The Top 3 Issues With Ownership of Digital Assets

December 6, 2022 by Diana Ambolis
Non-Fungible Tokens, or NFTs, are now going through a hype cycle similar to the one previously experienced in the blockchain/crypto sector during the initial coin offering craze. An NFT connected to a digital artwork sold at Christie’s auction for $69 million on March 11, 2021. There is a lively secondary market for some NFTs, which
Technologies Support Metaverse, Web 3.0, And NFTs

Non-Fungible Tokens, or NFTs, are now going through a hype cycle similar to the one previously experienced in the blockchain/crypto sector during the initial coin offering craze. An NFT connected to a digital artwork sold at Christie’s auction for $69 million on March 11, 2021. There is a lively secondary market for some NFTs, which can swiftly increase prices after the original sale. Other NFTs, including one based on Jack Dorsey’s first Tweet, are selling for millions.

When the dust settles, NFTs will have some features that become commonplace as time goes on, just like any other hotly anticipated technological development. Still, some of the claims made about this new category of digital assets will turn out to be unreal.

What a customer indeed possesses when purchasing an NFT can be offered as one of the fundamental questions, especially for those focused on the legal issues raised by NFTs.

NFT : What is it?

Starting with Ethereum in late 2017 and now encompassing additional blockchains, several public blockchains have established a standard for generating tokens on their chains that, in contrast to conventional cryptocurrencies, are non-fungible. NFTs are distinct from Bitcoin or Ether, which can all be exchanged for one another.

Tokens on a blockchain are just pieces of software code with specialized functionality identifiable by a unique identifier, or “hash,” a lengthy string of numbers and letters. So a token is a chunk of digital information with pushable and pullable levers that have been preprogrammed. When it comes to cryptocurrency, these digital currencies can be traded with one another in the same way that real paper money is. For example, while each Bitcoin has a unique serial number, they are otherwise identical in trading.

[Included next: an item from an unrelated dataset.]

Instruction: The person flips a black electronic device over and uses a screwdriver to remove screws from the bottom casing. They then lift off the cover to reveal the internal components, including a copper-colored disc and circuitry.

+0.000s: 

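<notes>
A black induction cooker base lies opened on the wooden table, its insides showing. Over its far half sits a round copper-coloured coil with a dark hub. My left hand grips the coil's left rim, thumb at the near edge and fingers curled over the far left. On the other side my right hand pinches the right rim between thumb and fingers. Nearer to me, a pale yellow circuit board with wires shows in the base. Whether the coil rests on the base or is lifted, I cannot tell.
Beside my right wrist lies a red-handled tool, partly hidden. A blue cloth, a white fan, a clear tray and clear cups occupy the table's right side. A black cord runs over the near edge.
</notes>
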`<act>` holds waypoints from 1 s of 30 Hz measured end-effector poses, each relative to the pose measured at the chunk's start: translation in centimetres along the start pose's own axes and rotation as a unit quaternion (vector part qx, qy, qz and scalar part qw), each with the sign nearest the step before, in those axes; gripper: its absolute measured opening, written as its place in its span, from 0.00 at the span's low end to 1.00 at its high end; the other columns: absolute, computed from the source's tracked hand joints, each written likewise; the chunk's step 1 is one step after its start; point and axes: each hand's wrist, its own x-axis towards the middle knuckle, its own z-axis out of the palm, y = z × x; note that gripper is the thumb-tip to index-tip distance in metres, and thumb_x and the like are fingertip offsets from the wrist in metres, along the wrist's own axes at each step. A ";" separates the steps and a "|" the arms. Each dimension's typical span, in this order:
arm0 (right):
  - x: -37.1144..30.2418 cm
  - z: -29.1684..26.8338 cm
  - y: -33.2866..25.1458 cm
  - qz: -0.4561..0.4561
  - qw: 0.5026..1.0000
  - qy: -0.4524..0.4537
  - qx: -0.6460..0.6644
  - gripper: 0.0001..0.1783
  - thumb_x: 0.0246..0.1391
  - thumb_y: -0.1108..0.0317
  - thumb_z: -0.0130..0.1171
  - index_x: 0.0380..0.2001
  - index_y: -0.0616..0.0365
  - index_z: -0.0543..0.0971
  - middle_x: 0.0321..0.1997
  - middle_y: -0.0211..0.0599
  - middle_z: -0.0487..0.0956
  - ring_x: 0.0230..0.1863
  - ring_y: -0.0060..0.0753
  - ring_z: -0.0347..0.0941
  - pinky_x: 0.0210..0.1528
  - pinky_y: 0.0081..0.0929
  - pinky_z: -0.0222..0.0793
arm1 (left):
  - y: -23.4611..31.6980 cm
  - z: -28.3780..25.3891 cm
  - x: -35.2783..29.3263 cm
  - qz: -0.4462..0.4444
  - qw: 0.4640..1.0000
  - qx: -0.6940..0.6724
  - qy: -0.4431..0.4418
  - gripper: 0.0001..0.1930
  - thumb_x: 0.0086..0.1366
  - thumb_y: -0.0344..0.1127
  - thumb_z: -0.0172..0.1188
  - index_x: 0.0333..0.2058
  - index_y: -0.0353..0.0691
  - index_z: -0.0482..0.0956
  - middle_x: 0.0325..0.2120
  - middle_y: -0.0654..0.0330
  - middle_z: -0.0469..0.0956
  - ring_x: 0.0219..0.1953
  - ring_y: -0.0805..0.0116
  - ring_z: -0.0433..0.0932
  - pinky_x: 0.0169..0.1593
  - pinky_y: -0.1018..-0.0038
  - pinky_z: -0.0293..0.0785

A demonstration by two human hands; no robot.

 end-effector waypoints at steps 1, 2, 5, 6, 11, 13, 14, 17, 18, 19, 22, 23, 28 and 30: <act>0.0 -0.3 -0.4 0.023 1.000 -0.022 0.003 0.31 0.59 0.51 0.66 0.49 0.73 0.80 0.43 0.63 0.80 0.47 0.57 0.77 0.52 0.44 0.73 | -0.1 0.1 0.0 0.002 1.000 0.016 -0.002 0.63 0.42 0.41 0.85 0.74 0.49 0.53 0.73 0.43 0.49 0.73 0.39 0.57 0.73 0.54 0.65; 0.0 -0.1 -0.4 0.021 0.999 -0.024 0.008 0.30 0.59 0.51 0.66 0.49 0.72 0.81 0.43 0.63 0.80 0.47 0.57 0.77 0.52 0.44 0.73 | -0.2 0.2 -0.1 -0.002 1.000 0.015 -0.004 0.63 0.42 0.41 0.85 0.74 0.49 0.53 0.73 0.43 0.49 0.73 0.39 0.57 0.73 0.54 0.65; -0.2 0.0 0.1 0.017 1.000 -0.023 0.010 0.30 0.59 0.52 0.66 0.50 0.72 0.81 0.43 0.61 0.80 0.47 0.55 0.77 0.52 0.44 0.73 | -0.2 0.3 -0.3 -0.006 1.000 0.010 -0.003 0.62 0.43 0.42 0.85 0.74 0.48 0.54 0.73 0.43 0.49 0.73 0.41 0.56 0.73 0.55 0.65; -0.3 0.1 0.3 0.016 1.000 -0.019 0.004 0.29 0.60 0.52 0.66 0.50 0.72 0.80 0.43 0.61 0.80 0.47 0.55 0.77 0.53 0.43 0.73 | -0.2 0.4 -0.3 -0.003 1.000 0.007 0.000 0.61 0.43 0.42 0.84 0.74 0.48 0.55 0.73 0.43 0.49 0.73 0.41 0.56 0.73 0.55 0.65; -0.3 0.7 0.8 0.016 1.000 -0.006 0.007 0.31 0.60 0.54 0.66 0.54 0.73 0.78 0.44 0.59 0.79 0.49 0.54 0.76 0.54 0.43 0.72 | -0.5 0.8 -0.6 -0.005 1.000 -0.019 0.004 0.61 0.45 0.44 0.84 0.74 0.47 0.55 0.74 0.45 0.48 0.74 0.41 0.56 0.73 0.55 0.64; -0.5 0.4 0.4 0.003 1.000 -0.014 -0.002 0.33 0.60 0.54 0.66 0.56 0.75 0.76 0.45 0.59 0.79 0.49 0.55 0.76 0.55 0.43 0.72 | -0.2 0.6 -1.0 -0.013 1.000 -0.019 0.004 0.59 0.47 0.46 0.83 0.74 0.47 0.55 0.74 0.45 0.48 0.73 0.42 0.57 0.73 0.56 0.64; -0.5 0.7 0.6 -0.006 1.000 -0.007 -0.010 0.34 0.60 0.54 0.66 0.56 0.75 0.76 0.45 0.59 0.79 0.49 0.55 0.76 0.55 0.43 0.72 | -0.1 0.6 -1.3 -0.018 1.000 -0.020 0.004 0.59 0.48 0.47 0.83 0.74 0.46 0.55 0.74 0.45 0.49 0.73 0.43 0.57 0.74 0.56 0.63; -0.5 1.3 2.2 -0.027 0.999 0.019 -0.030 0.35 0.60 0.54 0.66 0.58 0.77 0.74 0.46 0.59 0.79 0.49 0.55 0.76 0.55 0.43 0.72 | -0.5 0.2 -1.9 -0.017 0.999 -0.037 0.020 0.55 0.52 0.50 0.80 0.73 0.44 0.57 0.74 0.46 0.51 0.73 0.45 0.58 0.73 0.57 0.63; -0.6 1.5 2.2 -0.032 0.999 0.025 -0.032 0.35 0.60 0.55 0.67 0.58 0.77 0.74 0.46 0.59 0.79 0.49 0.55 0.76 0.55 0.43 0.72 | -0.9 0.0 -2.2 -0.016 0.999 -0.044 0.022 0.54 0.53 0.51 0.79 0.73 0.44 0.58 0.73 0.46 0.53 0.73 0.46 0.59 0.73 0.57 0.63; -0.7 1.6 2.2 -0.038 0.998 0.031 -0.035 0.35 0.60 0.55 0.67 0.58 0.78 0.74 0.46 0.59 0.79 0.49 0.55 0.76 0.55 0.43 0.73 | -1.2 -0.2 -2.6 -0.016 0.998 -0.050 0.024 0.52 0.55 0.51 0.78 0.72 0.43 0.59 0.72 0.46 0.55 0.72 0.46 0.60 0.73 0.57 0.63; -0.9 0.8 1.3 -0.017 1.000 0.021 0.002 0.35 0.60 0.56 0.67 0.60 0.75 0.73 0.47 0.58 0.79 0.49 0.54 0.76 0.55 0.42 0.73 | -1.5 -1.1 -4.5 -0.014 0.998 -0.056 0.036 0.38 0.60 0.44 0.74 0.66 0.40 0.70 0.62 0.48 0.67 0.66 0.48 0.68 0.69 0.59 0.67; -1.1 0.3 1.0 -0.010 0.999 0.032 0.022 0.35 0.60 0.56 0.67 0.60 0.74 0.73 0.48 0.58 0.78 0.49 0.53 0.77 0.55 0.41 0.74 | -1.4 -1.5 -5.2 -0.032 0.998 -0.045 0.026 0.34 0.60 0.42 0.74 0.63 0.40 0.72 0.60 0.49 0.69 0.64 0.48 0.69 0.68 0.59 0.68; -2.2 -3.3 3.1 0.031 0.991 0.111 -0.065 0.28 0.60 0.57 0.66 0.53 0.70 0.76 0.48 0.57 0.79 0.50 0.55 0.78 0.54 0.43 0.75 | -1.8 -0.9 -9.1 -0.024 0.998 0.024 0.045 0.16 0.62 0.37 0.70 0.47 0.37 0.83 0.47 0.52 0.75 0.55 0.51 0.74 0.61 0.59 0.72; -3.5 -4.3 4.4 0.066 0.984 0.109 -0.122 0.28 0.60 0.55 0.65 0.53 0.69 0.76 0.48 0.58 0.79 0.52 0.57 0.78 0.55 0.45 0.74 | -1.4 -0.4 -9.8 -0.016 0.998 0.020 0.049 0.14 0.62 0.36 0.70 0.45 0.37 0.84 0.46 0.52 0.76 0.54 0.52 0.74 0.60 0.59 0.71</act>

NFTs can represent other distinctive assets online or in the real world because they are not fungible. For instance, an oil painting hanging on the wall of an art gallery could be represented by an NFT. NFTs can more frequently be linked to another digital asset by cryptographically linking the token with it.

The Issues With Ownership of Digital Assets

One problem jumped out above all others when I initially started writing and giving clients advice on leveraging blockchain technology in media and entertainment in early 2016: The discrepancy between how people thought the technology worked and how it operated.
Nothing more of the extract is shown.